My spouse wants to slim down my waist, and my feelings are mixed.

We took a family photo, my spouse is fiddling with the phone, and I noticed they made my waist appear slimmer. At first, I thought it was a joke, but seriously they said, ‘The photo would look better this way.’ Now I’m wondering, are they bothered by my appearance, or do they just imagine me to be more attractive? I have so many questions in my head, and I can’t decide how to feel.

It has never happened to me, but my wife sometimes tries to make herself look slim in the photos she takes. Even then, I feel a bit odd about it; just imagine how you feel… I think your discomfort makes sense because this behavior inevitably makes a person question themselves. You’re probably thinking, ‘How do I normally look?’ or something like that. You really need to talk about this openly.

So, was this the first time this happened? I mean, have there been similar insinuations about your appearance before?
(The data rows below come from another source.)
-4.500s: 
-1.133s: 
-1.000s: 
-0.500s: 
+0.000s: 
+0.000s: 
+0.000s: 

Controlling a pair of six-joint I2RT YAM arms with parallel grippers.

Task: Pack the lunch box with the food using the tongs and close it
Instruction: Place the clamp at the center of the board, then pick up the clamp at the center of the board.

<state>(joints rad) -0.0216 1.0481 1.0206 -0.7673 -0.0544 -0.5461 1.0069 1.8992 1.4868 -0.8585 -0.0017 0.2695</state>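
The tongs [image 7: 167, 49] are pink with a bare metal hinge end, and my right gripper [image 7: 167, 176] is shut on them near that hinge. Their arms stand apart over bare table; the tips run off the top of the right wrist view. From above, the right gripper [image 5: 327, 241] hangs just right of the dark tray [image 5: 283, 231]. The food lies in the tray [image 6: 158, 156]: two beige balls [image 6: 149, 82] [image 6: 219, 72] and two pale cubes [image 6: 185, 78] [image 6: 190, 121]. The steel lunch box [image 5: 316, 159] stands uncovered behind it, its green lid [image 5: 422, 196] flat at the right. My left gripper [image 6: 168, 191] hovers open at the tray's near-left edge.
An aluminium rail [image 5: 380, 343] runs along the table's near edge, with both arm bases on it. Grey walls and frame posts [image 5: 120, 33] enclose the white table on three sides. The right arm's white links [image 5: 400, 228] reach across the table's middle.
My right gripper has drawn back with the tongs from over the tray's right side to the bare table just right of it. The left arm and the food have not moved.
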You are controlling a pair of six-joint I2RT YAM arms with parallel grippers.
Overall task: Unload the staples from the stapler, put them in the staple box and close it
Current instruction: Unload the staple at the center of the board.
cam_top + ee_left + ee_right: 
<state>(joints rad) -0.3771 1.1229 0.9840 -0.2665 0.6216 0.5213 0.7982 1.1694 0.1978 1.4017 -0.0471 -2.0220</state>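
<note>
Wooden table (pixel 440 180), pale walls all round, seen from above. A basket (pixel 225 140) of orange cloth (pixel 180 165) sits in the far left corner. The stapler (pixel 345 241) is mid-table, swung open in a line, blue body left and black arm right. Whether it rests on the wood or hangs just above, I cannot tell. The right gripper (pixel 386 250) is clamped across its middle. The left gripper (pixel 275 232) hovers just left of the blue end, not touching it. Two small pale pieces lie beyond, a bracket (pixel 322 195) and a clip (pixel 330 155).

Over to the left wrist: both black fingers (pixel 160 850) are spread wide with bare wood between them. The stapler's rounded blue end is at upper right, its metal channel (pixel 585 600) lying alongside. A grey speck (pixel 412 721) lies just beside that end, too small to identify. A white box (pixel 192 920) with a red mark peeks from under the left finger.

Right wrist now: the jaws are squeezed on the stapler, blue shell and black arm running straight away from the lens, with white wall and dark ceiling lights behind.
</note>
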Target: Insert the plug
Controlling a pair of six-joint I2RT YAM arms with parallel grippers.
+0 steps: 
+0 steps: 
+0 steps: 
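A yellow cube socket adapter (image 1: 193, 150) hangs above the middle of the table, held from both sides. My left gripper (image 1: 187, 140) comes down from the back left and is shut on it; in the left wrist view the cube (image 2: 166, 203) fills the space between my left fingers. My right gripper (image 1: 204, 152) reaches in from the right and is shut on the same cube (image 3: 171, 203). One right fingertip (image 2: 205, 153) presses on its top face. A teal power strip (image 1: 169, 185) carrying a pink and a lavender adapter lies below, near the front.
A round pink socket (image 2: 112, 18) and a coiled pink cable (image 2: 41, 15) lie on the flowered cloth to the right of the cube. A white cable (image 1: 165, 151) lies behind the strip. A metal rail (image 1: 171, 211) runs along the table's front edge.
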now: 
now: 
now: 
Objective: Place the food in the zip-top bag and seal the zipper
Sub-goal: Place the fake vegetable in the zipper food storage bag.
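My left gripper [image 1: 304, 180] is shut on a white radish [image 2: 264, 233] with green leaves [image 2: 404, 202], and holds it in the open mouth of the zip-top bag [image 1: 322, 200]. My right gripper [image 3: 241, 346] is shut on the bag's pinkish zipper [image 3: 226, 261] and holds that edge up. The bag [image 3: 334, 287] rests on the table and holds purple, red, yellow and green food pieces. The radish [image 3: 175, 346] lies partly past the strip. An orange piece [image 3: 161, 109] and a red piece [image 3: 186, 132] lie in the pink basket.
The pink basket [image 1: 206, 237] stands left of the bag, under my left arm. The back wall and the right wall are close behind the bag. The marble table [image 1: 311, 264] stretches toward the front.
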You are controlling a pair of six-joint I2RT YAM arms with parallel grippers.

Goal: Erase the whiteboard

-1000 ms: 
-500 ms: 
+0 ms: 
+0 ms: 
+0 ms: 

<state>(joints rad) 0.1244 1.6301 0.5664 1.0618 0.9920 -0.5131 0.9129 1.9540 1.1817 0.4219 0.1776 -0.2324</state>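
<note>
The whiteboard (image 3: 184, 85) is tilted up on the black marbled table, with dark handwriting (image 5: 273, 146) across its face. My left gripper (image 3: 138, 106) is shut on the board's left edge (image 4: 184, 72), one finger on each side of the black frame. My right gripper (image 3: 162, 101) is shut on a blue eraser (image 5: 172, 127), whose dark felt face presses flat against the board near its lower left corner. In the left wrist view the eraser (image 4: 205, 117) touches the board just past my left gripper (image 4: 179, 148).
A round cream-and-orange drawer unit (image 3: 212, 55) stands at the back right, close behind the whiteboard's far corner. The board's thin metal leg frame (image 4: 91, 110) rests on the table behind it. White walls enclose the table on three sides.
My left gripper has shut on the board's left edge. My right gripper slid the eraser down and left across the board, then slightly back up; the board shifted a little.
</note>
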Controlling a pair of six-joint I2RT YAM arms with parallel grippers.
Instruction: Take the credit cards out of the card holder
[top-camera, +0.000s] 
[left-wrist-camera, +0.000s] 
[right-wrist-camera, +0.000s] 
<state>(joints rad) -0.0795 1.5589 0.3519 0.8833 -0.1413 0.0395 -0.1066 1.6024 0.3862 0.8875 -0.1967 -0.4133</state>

@merakli23 Actually… yes. There has been a time before when they said ‘this dress makes you look overweight,’ but they hadn’t intervened so directly.

@elifce I’m sorry, but it seems a bit overly sensitive. He edited a photo, is there really a need to exaggerate? If he were coming from a genuinely bad place, would he correct it so openly?

Comments on aesthetics or appearance in couples are generally a sensitive area. Regardless of your partner’s intentions, it is clear that you feel uneasy. You might try discussing this at a calm moment, without passing judgment, starting with something like, ‘This change in the photo made me think.’ The main issue is your perception and feelings.

@suleyman_kararli no way, I think you’re the one overreacting. Not everyone may be accustomed to their own openness. After all, what your wife did might have crossed a boundary of delicacy.

I just want to say this from the bottom of my heart: such things wouldn’t happen in our marriages. If your spouse made insinuations like that, you’d sit up straight and say, ‘This is who I am; if you love me, that’s on you.’ But now I see everyone playing games with each other, making corrections, changes… However, isn’t the most beautiful love about accepting each other just as we are?

I’m going to ask you something: What was your facial expression like when you commented on the photo saying ‘look, it turned out nice like this’? Was it admiring or was there a serious critical tone?